Give again, word for word, each line below starting at the one that contains "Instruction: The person" and ending at the one that contains "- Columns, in".

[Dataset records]
===

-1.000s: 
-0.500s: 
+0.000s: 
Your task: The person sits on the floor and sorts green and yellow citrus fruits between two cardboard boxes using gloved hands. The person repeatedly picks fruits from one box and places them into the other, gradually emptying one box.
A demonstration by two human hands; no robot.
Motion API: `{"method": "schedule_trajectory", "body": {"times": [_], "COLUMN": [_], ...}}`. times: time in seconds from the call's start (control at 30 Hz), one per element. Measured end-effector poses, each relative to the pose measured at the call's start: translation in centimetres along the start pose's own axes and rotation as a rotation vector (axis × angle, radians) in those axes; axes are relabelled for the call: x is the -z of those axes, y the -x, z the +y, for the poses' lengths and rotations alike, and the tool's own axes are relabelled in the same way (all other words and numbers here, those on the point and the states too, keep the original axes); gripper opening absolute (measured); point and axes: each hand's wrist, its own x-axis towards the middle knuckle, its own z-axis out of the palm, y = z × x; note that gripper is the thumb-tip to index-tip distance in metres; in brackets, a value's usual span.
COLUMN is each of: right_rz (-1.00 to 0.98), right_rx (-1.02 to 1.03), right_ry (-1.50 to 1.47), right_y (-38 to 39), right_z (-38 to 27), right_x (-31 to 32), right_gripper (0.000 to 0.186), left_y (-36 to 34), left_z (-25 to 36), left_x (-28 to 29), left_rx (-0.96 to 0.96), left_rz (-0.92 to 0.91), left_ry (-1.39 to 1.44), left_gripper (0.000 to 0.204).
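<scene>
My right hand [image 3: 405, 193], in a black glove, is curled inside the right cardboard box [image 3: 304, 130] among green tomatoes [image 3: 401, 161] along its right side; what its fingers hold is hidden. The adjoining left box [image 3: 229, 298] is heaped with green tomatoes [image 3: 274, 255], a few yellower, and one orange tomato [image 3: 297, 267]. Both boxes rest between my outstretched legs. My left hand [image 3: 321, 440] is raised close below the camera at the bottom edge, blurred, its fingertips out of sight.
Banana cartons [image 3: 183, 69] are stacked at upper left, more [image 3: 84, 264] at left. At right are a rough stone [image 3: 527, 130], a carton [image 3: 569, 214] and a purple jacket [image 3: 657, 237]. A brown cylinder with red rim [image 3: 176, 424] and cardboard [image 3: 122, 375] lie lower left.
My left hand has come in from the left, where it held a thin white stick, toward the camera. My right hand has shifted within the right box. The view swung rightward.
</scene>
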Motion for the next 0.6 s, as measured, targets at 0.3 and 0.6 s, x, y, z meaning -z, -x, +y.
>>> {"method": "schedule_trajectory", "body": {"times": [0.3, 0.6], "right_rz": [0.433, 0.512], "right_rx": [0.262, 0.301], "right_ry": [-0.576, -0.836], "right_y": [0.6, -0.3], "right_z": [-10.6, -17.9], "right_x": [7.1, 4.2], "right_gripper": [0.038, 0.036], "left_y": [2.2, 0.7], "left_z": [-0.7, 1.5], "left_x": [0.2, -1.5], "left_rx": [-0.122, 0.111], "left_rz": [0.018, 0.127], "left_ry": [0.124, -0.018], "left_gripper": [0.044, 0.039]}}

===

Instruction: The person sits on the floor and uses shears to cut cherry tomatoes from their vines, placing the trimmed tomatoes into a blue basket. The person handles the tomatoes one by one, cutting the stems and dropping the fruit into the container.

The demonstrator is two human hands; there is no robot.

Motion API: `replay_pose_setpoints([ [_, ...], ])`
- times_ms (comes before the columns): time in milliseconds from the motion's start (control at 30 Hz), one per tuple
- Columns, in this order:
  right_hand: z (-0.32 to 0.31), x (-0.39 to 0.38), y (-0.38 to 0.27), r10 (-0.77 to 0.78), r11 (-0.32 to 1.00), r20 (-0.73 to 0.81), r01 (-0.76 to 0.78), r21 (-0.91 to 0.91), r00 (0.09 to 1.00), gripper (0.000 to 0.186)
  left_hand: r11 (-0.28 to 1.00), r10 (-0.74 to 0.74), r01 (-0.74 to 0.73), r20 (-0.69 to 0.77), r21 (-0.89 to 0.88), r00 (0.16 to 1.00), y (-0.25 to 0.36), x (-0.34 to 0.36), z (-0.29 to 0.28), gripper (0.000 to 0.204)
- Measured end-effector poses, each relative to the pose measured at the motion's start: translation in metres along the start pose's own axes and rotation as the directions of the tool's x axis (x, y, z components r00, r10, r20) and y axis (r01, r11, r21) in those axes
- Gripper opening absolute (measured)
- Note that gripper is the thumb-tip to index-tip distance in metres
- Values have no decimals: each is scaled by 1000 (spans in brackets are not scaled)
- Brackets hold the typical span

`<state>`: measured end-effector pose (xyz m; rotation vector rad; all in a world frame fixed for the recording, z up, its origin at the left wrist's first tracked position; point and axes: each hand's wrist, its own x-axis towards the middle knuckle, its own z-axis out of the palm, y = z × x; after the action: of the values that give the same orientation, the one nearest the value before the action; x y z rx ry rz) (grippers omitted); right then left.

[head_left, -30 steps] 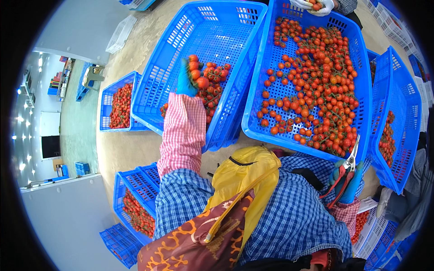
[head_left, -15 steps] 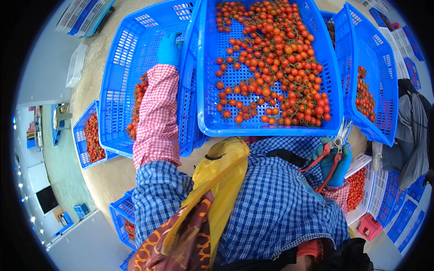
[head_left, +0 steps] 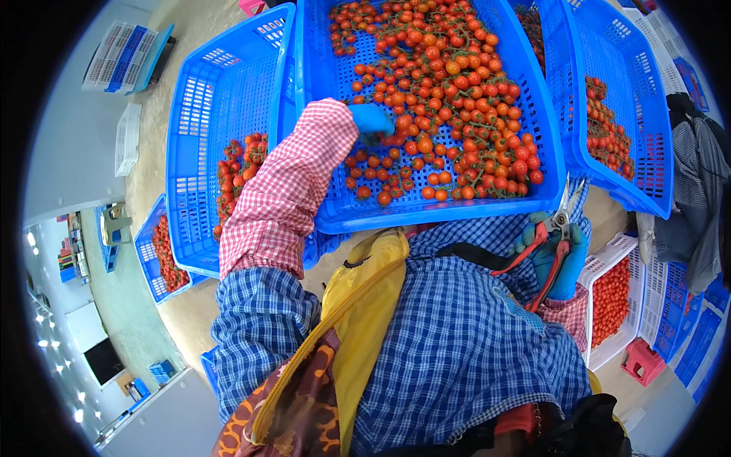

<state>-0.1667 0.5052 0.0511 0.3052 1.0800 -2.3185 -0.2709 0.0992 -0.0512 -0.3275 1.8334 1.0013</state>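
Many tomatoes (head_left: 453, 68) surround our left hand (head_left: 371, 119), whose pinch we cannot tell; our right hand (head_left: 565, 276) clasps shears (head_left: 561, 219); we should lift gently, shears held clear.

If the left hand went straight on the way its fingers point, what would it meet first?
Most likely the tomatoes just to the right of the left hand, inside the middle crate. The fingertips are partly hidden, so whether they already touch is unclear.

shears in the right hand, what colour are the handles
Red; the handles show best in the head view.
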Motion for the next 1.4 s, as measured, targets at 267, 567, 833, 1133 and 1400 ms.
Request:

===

**Solution to this exercise:**
Instruction: The person sits on the floor and uses shears to cut cherry tomatoes from their vines, placing the trimmed tomatoes into a blue basket. The person handles the tomatoes one by one, cutting the stems and dropping the fruit into the container.

The demonstrator is two human hands; there is no robot.

Motion API: `replay_pose_setpoints([ [_, ...], ])`
- times_ms (comes before the columns): time in milliseconds from the motion's start (control at 30 Hz), one per tuple
- Columns, in this order:

The output requires nothing else.